* _Problem requirements_: From the entries below, reproduce exactly the line containing "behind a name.", the line containing "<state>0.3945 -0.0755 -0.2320", and every line in between, with nothing added.

[Records drawn from a dataset]
┄┄┄┄┄┄

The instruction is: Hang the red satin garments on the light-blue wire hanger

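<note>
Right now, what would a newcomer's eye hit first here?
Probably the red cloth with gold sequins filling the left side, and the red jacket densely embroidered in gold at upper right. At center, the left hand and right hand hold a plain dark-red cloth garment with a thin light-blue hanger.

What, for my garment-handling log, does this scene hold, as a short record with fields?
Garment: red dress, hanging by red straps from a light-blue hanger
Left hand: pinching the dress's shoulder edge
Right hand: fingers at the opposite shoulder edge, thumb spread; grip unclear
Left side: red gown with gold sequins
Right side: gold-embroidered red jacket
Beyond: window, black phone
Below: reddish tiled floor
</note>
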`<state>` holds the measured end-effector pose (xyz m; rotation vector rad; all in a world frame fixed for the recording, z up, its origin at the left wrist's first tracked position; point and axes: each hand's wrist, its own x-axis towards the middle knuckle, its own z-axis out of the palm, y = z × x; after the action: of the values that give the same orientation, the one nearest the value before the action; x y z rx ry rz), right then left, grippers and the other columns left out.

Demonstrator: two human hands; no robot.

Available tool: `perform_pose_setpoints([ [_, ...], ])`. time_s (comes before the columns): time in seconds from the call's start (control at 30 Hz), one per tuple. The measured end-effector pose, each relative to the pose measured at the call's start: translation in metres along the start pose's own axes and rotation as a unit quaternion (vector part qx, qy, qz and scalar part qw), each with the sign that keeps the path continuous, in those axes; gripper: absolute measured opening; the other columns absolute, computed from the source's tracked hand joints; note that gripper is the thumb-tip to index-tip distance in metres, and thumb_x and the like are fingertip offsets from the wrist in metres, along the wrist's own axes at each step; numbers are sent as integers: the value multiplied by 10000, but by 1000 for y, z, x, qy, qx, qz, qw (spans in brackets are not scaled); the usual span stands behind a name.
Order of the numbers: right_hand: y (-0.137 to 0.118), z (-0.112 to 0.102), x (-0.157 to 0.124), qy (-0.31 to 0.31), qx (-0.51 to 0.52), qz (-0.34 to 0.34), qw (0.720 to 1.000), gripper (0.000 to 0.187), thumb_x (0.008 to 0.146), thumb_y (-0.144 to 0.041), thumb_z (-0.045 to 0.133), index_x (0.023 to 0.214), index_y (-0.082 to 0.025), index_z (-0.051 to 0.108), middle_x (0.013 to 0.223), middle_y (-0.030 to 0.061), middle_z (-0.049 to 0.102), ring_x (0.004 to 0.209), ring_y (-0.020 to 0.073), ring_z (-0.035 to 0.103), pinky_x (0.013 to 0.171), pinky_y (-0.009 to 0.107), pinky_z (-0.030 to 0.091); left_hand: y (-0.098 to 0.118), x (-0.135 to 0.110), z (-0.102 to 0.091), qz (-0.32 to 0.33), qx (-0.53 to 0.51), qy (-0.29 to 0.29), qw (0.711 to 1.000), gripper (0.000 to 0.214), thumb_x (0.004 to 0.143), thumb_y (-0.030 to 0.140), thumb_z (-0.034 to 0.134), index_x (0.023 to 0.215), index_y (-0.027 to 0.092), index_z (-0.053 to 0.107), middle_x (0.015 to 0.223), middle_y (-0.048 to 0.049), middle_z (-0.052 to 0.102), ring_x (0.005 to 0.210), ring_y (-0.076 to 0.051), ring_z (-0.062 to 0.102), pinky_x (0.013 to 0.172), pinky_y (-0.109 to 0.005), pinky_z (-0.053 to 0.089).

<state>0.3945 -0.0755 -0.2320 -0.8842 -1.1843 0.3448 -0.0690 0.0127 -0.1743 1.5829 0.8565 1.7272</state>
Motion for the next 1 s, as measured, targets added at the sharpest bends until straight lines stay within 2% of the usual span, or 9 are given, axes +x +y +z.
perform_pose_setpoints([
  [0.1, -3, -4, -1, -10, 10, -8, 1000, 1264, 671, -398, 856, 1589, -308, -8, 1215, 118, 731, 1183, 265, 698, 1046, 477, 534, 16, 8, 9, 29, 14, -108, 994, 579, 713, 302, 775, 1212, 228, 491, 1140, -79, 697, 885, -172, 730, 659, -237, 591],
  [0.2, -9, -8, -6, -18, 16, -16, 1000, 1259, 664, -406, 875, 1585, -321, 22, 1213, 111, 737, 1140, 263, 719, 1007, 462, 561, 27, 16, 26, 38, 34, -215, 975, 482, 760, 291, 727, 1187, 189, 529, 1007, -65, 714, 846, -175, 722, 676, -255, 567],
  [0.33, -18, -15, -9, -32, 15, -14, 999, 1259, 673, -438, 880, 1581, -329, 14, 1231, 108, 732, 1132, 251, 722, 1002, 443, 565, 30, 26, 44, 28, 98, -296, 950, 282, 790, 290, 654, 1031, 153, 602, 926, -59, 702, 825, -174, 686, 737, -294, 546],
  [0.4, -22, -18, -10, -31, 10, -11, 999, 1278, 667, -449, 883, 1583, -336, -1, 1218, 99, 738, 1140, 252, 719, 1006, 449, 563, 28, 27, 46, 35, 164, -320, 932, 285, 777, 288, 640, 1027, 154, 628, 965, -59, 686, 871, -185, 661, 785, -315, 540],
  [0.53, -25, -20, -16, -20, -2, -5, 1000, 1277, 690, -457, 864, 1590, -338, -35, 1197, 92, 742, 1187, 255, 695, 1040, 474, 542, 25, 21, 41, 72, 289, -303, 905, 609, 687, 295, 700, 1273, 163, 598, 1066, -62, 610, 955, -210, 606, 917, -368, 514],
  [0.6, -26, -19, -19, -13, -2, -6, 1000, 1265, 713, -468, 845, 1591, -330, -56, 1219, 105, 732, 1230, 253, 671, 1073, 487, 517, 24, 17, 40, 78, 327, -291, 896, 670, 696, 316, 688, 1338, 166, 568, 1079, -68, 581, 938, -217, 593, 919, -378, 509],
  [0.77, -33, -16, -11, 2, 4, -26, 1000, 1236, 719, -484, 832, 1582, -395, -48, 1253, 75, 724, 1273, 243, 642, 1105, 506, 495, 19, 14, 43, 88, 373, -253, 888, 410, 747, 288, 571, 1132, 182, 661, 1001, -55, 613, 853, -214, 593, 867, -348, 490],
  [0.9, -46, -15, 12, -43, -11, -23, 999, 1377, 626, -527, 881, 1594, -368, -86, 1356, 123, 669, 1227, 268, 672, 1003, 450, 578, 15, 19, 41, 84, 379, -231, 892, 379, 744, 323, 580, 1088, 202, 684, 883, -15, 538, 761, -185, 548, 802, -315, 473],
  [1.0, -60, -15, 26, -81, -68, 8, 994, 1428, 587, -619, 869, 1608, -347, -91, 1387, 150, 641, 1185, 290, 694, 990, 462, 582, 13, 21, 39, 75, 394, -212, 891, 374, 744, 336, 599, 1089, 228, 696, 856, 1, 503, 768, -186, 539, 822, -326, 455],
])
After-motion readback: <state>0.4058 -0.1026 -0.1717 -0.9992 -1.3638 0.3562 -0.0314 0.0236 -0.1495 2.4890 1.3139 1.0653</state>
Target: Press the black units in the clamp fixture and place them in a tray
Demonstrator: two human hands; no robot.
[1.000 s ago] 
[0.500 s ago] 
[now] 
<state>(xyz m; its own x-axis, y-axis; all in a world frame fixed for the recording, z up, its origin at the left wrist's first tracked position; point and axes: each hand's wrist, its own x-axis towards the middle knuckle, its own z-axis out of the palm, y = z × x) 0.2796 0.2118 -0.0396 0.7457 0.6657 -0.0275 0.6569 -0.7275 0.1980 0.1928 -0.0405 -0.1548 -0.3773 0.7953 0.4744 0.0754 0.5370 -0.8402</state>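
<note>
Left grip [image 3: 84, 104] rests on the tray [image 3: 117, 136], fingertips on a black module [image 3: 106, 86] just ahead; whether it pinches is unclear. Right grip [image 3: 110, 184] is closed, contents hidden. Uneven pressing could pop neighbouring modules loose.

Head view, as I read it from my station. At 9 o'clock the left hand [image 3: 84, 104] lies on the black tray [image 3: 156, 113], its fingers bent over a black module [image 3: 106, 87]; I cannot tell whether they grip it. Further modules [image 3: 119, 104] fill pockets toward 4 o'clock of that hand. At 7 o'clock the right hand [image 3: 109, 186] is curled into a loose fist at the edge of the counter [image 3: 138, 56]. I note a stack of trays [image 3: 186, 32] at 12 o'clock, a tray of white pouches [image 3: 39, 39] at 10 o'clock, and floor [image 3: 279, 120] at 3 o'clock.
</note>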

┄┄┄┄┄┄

* _Reply_:
Available tool: `perform_pose_setpoints([ [_, ...], ])`. time_s (comes before the columns): time in seconds from the call's start (control at 30 Hz), one per tuple. The measured end-effector pose, each relative to the pose measured at the call's start: translation in metres along the start pose's own axes and rotation as a unit quaternion (vector part qx, qy, qz and scalar part qw), each with the sign that keeps the path continuous, in those axes; gripper: absolute measured opening; the other columns absolute, computed from the source's tracked hand joints; note that gripper is the thumb-tip to index-tip distance in metres, and thumb_x and the like are fingertip offsets from the wrist in metres, along the wrist's own axes at each step; numbers are sent as integers: the value multiplied by 10000, but by 1000 for y, z, x, qy, qx, qz, qw (spans in brackets are not scaled); the usual span stands behind a name.
Order of the numbers: right_hand: y (-0.137 to 0.118), z (-0.112 to 0.102), x (-0.157 to 0.124), qy (-0.31 to 0.31), qx (-0.51 to 0.52), qz (-0.34 to 0.34), qw (0.720 to 1.000), gripper (0.000 to 0.187), thumb_x (0.008 to 0.146), thumb_y (-0.144 to 0.041), thumb_z (-0.045 to 0.133), index_x (0.023 to 0.214), index_y (-0.082 to 0.025), index_z (-0.051 to 0.108), middle_x (0.013 to 0.223), middle_y (-0.030 to 0.061), middle_z (-0.049 to 0.102), ring_x (0.004 to 0.209), ring_y (-0.020 to 0.073), ring_z (-0.035 to 0.103), pinky_x (0.013 to 0.171), pinky_y (-0.009 to 0.107), pinky_z (-0.030 to 0.091); left_hand: y (-0.098 to 0.118), x (-0.135 to 0.110), z (-0.102 to 0.091), qz (-0.32 to 0.33), qx (-0.53 to 0.51), qy (-0.29 to 0.29), qw (0.711 to 1.000), gripper (0.000 to 0.214), thumb_x (0.004 to 0.143), thumb_y (-0.030 to 0.140), thumb_z (-0.034 to 0.134), index_x (0.023 to 0.215), index_y (-0.027 to 0.092), index_z (-0.053 to 0.107), middle_x (0.015 to 0.223), middle_y (-0.048 to 0.049), middle_z (-0.052 to 0.102), ring_x (0.005 to 0.210), ring_y (-0.076 to 0.051), ring_z (-0.062 to 0.102), pinky_x (0.013 to 0.172), pinky_y (-0.109 to 0.005), pinky_z (-0.053 to 0.089).

<state>0.3945 -0.0755 -0.2320 -0.8842 -1.1843 0.3448 -0.0690 0.0127 -0.1743 1.5829 0.8565 1.7272</state>

No more work remains on this exercise.